Arnold juga menyoroti pemberian label 'anak nakal' dan pengiriman ke barak militer bisa memperburuk harga diri mereka.

"Label itu bisa membuat mereka merasa seperti sampah masyarakat, yang tidak diinginkan. Ini berbahaya bagi pembentukan konsep diri remaja," ujarnya.

Ada juga risiko pembentukan karakter yang keras dan defensif dari program tersebut. Alih-alih membentuk karakter positif, anak bisa jadi lebih memberontak atau justru belajar menjadi agresif sebagai respons terhadap lingkungan yang dianggap mengancam.

Butuh pendekatan holistik

Agar tidak menjadi bumerang, Arnold menekankan pentingnya merancang program militer ini dengan pendekatan yang holistik.
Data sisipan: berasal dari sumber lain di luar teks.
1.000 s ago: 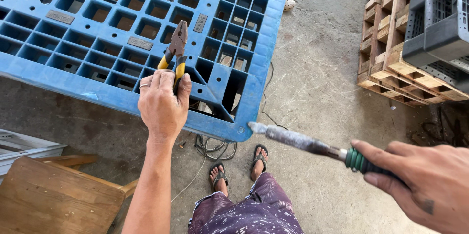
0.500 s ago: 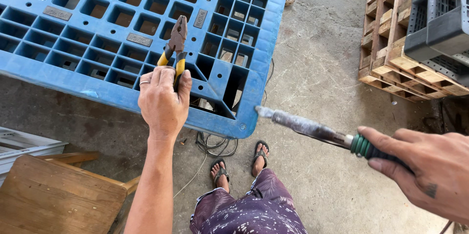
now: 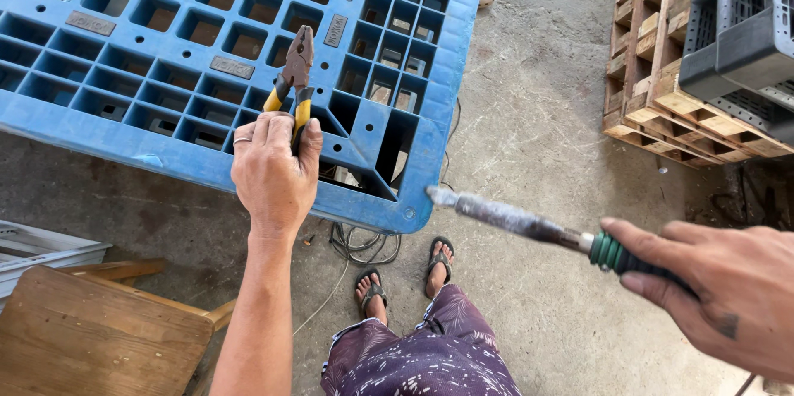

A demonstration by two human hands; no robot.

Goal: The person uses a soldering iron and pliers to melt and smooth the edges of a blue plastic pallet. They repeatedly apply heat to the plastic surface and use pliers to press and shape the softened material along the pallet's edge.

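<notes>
Two hands at work: our left hand (image 3: 273,172) is closed around yellow-handled pliers (image 3: 291,81), whose closed nose lies on the blue pallet (image 3: 124,57). Our right hand (image 3: 728,288) grips a green-handled iron (image 3: 529,226), its tip just beside the pallet's corner, above the concrete floor (image 3: 538,115).

Pliers (image 3: 294,81): yellow-handled, rusty jaws closed, pointing up over the blue pallet.
Soldering iron (image 3: 529,226): green grip, grey barrel angled toward the pallet's corner.
</notes>
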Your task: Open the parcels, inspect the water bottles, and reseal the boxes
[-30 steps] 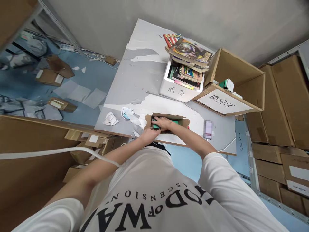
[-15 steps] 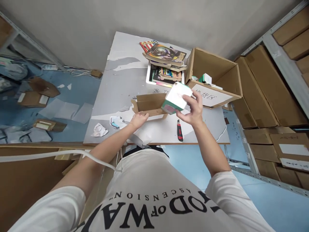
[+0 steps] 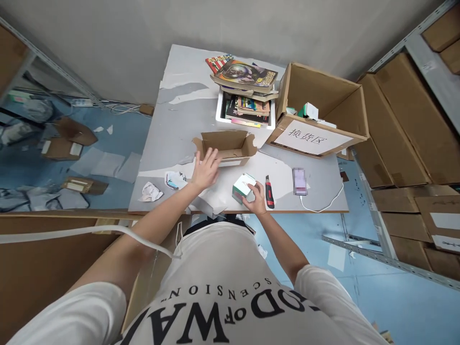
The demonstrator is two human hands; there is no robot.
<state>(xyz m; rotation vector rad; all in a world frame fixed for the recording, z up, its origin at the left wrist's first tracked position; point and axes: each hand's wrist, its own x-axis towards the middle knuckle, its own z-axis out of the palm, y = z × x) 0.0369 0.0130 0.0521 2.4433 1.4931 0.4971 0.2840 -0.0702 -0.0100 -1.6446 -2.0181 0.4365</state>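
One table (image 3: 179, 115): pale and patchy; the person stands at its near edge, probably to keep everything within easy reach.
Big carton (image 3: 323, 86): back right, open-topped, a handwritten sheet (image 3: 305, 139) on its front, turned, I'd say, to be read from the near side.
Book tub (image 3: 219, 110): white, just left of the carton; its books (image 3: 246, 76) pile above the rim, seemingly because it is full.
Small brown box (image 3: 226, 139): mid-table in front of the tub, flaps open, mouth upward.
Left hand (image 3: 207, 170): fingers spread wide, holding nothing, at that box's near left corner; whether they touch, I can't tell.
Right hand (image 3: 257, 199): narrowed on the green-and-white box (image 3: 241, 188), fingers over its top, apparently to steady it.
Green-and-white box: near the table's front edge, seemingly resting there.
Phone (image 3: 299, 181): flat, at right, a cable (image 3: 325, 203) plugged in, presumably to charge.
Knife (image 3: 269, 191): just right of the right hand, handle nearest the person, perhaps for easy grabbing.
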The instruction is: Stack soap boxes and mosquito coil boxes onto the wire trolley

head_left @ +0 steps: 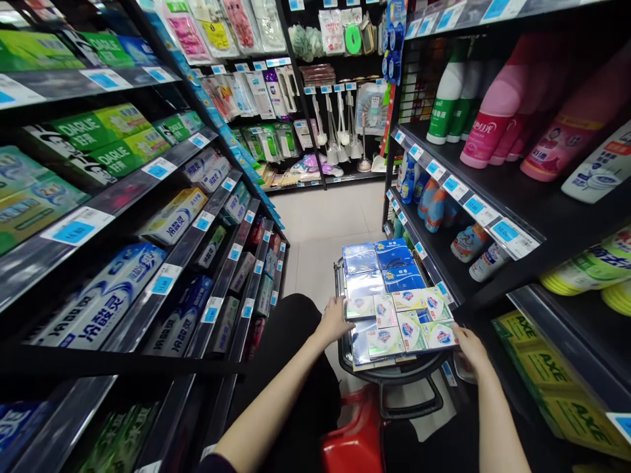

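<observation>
Several white-and-green boxes of soap [413, 328] lie in a close group on top of blue boxes [394, 259] in a black cart or basket [365, 373]. My left hand [335, 322] is at the left side of the group, its thumb and fingers apart, touching the edge of the boxes. At the right side, my right hand [470, 347] has its fingertips on the corner of a soap box; its other fingers are partly hidden. The soap boxes lie flat, some side by side and some overlapping.
Toothpaste boxes fill the left shelves [123, 210]. Bottles [493, 112] stand on the right shelves, with yellow AXE packs [557, 381] lower down. A red stool [352, 433] is below me between my knees. Brushes [340, 131] hang on the back rack beyond the tiled floor [320, 220].
</observation>
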`<state>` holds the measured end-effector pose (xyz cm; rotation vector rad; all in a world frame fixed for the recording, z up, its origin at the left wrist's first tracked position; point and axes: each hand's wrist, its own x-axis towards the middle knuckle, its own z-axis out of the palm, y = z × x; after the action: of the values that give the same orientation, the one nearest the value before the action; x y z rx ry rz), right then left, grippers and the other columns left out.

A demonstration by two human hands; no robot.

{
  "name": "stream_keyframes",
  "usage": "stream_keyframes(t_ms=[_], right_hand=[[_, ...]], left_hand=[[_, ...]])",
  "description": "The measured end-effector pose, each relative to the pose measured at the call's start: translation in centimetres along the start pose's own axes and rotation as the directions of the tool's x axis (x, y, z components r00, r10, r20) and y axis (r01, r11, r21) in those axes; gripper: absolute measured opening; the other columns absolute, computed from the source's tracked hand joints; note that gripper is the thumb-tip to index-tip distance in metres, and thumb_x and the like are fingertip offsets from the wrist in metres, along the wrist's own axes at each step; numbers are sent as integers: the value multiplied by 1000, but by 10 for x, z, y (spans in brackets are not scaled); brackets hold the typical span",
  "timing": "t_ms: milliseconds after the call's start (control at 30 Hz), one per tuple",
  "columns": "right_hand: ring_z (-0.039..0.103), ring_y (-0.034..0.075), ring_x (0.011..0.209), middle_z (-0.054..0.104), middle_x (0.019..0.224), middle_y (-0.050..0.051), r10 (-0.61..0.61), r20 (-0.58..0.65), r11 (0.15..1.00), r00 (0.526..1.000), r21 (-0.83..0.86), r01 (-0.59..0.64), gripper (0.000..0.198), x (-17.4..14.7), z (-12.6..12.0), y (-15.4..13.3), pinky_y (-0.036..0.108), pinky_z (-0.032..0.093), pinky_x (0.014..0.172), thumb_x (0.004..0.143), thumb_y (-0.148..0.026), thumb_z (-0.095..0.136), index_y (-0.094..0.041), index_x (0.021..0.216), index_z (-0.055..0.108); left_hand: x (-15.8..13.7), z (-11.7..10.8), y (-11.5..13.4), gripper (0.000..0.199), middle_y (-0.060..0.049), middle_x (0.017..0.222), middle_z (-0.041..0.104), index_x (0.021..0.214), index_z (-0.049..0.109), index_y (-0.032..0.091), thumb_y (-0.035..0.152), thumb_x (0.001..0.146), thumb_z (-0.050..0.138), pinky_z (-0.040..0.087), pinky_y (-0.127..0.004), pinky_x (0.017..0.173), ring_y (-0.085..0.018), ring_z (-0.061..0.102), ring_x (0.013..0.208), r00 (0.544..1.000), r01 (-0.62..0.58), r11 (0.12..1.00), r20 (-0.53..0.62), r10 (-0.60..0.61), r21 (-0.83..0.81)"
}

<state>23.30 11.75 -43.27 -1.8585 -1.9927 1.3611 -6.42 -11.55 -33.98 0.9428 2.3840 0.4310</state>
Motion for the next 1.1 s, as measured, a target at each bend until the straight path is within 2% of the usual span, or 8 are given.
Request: stream_keyframes(t_ms=[100,233,300,400,500,867,1000,1100], right_hand=[[66,25,90,67,106,16,80,76,982,994,168,-92,47,2,2,5,30,54,67,81,-52,47,-13,101,62],[67,23,79,69,95,15,77,89,972,993,215,-95,40,3,4,6,29,53,64,76,-48,51,-13,86,65],[67,24,80,70,96,15,49,25,977,999,208,-53,45,4,4,4,31,52,66,73,-50,53,-12,95,66],[66,27,88,69,104,15,-24,-124,984,992,173,46,62,4,5,-2,35,50,75,72,-51,52,-11,120,60],[63,29,93,68,107,14,-74,-199,992,977,82,92,64,3,8,-12,38,47,80,74,-51,45,-13,124,59],[62,31,97,66,108,19,-89,-189,993,978,-91,73,57,-2,12,-35,38,48,79,83,-42,39,-6,123,58],[51,36,118,56,121,30,-164,-320,964,933,-254,83,56,-44,-7,-61,43,41,93,83,-33,48,2,126,52],[58,29,107,62,113,20,-460,-140,818,877,-451,357,38,-108,-43,-83,38,43,92,86,-29,48,-10,116,62]], left_hand=[[16,-3,-4,89,-14,140,39,139,30,21,24,62,74,41,-39,99,-34,48,122,991,-132,976,47,126,174],[26,4,-4,66,-14,126,49,129,43,17,22,68,68,45,-36,92,-30,55,111,989,-145,973,51,138,180],[27,6,-4,62,-15,123,50,126,45,15,22,68,68,47,-36,90,-30,57,108,991,-134,975,37,130,177],[28,6,-6,64,-14,122,50,125,45,16,23,66,71,47,-35,88,-29,57,107,991,-133,977,34,129,168],[29,6,-8,65,-13,122,51,125,45,17,23,66,71,47,-35,89,-29,57,109,990,-138,978,36,134,156],[34,9,-10,68,-11,125,50,127,45,20,27,65,72,47,-32,90,-26,56,110,992,-129,981,31,126,146],[38,10,-10,76,-18,130,47,131,41,15,25,63,71,40,-39,99,-32,51,117,988,-154,975,29,151,161],[46,12,-18,88,-22,135,43,139,31,12,31,62,69,36,-44,101,-37,47,121,988,-136,963,-45,150,234]])
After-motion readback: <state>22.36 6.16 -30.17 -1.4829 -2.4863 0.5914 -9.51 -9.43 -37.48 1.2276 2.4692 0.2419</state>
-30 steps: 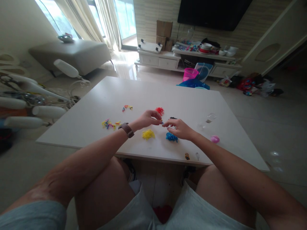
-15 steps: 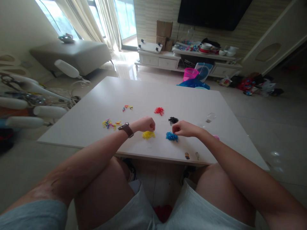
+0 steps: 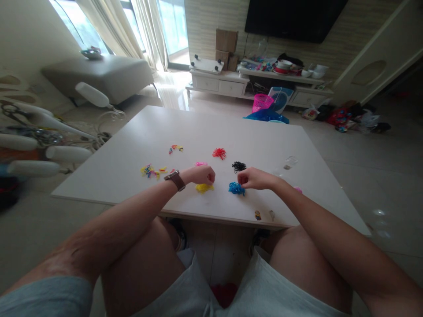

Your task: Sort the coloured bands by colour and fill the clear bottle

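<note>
My left hand (image 3: 203, 174), with a watch (image 3: 175, 178) on its wrist, is closed just above a pile of small yellow pieces (image 3: 204, 188). Whatever its fingers pinch is too small to make out. Behind it a pink pile (image 3: 200, 164) is partly covered by the hand. My right hand (image 3: 251, 178) is closed at the upper right of a blue pile (image 3: 236, 188), its fingertips at the pieces. A black pile (image 3: 238, 166) lies just beyond that hand, and a red pile (image 3: 219, 152) farther back.
Mixed coloured pieces (image 3: 150, 171) and a small group (image 3: 176, 149) lie on the white table (image 3: 264, 141) at the left. A minion figure (image 3: 257, 215) and a small pale item (image 3: 272, 215) are near the front edge. A clear container (image 3: 291, 163) stands at the right.
My left hand has shifted slightly down and right, uncovering part of the pink pile behind it. My right hand has barely moved.
</note>
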Demonstrator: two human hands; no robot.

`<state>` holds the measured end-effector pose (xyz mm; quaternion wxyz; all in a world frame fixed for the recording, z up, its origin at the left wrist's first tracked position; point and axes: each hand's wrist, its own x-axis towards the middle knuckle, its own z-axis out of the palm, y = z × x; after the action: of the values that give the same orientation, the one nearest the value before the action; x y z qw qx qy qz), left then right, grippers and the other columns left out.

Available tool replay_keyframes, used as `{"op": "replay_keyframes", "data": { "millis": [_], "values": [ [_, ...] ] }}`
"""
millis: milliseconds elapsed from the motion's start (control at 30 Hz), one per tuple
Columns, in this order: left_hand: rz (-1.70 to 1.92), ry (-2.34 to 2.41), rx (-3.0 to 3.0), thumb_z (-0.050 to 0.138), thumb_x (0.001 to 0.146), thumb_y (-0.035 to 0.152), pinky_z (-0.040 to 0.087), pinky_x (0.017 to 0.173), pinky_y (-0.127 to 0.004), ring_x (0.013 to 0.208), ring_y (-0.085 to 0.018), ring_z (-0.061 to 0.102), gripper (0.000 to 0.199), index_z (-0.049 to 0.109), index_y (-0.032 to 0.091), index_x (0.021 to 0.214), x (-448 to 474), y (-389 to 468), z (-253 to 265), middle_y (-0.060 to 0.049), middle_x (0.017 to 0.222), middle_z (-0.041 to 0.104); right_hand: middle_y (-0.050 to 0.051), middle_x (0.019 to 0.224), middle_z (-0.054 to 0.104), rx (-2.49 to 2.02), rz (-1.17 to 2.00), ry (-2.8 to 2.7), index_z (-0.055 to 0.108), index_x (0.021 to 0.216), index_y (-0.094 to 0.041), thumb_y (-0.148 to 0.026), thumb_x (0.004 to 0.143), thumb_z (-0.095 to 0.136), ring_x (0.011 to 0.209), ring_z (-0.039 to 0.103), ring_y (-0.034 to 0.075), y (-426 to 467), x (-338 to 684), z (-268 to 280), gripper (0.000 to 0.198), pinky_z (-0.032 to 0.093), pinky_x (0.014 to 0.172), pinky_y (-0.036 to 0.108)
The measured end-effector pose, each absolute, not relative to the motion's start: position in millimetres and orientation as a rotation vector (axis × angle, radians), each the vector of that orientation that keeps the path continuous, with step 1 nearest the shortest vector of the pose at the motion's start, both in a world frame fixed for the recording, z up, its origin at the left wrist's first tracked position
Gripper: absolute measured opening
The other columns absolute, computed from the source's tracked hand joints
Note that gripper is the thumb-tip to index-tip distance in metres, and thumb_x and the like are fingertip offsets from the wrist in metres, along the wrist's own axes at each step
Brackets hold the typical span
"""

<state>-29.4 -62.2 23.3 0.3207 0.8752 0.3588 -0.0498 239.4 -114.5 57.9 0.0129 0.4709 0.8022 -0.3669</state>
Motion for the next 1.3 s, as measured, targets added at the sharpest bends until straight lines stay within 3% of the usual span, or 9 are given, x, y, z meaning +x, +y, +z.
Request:
{"op": "replay_keyframes", "data": {
  "millis": [333,700,900,1300],
  "values": [
    [0.068,1.063,2.218,0.065,0.075,0.036,0.047,0.067,-0.024,0.078,-0.017,0.065,0.028,0.076,0.017,0.093,-61.8,-40.4,33.7,-0.006,0.09,0.074,0.0,0.07,0.066,1.488,-1.114,2.504,0.066,0.076,-0.018,-0.014,0.067,0.062,0.065,0.057,0.013,-113.9,241.9,53.3,0.011,0.04,0.057,0.023],
    [0.546,1.668,1.788,0.07,0.067,0.033,0.044,0.057,-0.024,0.064,-0.016,0.062,0.024,0.074,0.016,0.082,-150.1,-20.4,66.8,-0.005,0.07,0.069,0.0,0.069,0.067,1.5,-1.061,2.497,0.071,0.074,-0.017,-0.014,0.067,0.062,0.063,0.057,0.013,-113.2,243.3,54.2,0.012,0.039,0.057,0.023],
    [0.424,1.755,1.653,0.074,0.058,0.033,0.043,0.054,-0.023,0.061,-0.015,0.059,0.024,0.076,0.016,0.075,-176.2,-23.5,45.0,-0.003,0.062,0.067,0.001,0.072,0.069,1.505,-0.98,2.489,0.072,0.075,-0.017,-0.012,0.068,0.063,0.064,0.058,0.013,-115.3,237.4,59.4,0.012,0.04,0.058,0.023],
    [0.059,1.9,1.707,0.08,0.044,0.026,0.047,0.063,-0.025,0.076,-0.022,0.065,0.025,0.076,0.021,0.069,-201.3,-9.3,23.0,-0.004,0.073,0.073,0.004,0.086,0.073,1.54,-1.001,2.509,0.074,0.093,-0.018,-0.025,0.074,0.068,0.068,0.06,0.013,-110.3,244.4,52.8,0.021,0.041,0.06,0.023]
  ]
}}
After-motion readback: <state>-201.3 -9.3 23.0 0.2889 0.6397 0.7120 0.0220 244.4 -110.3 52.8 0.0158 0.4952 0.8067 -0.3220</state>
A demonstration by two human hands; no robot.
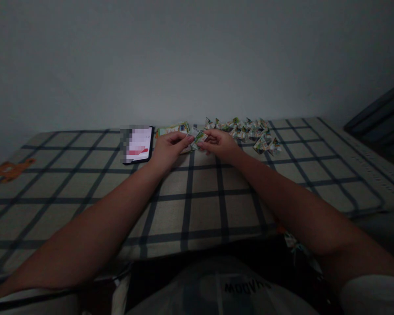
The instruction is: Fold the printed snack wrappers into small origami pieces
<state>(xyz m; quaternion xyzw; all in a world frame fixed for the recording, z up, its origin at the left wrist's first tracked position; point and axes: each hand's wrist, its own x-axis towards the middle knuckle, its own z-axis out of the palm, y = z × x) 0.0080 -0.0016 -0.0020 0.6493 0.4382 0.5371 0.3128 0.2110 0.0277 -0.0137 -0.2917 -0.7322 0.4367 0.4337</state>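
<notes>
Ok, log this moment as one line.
left hand: pinching printed piece; right hand: pinching same piece; phone: screen lit, beside left hand; other pieces: clustered on checked cloth, right

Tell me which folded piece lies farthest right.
The folded piece at the near right corner of the cluster; all others lie to its left.

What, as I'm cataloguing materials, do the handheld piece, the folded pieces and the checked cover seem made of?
Handheld piece: perhaps thin printed paper or plastic film, by its crisp edges; gloss unclear.
Folded pieces: likely the same, by pointed corners; gloss unclear.
Checked cover: probably matt woven cloth, by its dull surface and wavy stripes.
</notes>
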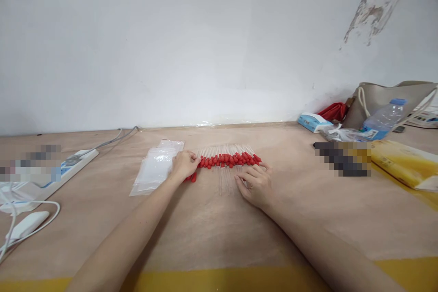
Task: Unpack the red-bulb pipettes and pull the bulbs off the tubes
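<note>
A row of thin clear sticks with red tips (226,160) lies on the brown table covering, most stems pointing toward the wall and several toward me. At the row's left end is my left hand (184,164), its fingers pinched together by the end tips. A few more red tips show beneath that hand, and what it pinches is partly hidden. My right hand (256,186) rests at the right end with fingers apart and slightly bent, touching the sticks' edge. Beside my left hand lie flat clear plastic bags (153,169), overlapping one another.
At left are a white power strip (85,159), cables and a white plug-in adapter (29,226). On the right stand a blue tissue pack (314,122), a water bottle (386,118), a grey bag (356,109) and a yellow package (404,162). A white wall borders the table's back.
</note>
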The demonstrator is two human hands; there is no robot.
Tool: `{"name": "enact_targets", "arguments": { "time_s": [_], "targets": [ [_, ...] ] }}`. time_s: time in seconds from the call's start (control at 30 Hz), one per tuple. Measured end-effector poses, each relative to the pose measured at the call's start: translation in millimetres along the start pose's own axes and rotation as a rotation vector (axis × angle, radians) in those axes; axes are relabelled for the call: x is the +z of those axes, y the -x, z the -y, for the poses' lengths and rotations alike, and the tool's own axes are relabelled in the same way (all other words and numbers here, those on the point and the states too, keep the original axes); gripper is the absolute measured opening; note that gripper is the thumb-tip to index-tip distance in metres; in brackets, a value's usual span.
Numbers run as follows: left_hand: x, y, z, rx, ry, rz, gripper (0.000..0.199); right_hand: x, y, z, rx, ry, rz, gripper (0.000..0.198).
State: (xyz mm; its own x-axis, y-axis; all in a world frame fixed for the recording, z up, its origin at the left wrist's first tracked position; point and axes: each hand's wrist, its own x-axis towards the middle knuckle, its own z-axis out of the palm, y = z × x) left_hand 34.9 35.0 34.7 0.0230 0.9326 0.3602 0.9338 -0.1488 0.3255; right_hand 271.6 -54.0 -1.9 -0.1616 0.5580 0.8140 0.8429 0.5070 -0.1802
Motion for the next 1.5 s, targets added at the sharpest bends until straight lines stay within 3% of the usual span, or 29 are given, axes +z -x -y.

Barak harus fokus pada pembinaan karakter, bukan sekadar hukuman.

"Pembinanya harus orang yang mengerti pendidikan anak dan psikologi perkembangan. Ada banyak cara membentuk disiplin tanpa menghancurkan harga diri anak," katanya.

Ia juga menyarankan agar program ini dikombinasikan dengan konseling, pelatihan emosi, serta dukungan psikososial lainnya. Kehadiran psikolog dan konselor di dalam kamp adalah syarat mutlak agar proses pembinaan tidak menjadi proses penghukuman.

"Kalau hanya kekerasan fisik atau penghinaan yang digunakan, besar kemungkinan anak akan menjadi trauma atau malah membentuk pribadi yang lebih agresif," tegas Arnold.

Arnold juga mengingatkan, wacana 'wajib militer' bagi anak bermasalah tak sesederhana yang dipikirkan. Di satu sisi, program ini berpotensi membentuk kembali karakter anak yang berada di ambang kenakalan dan kriminalitas.

Tapi di sisi lain, program seperti ini juga membawa risiko psikologis yang serius jika tidak dibarengi dengan pendekatan yang tepat.

"Anak-anak bukan robot yang bisa di-reset dengan cara keras. Mereka butuh didengar, dibimbing, dan dipahami. Kalau pendekatannya salah, niat baik bisa jadi malapetaka," katanya.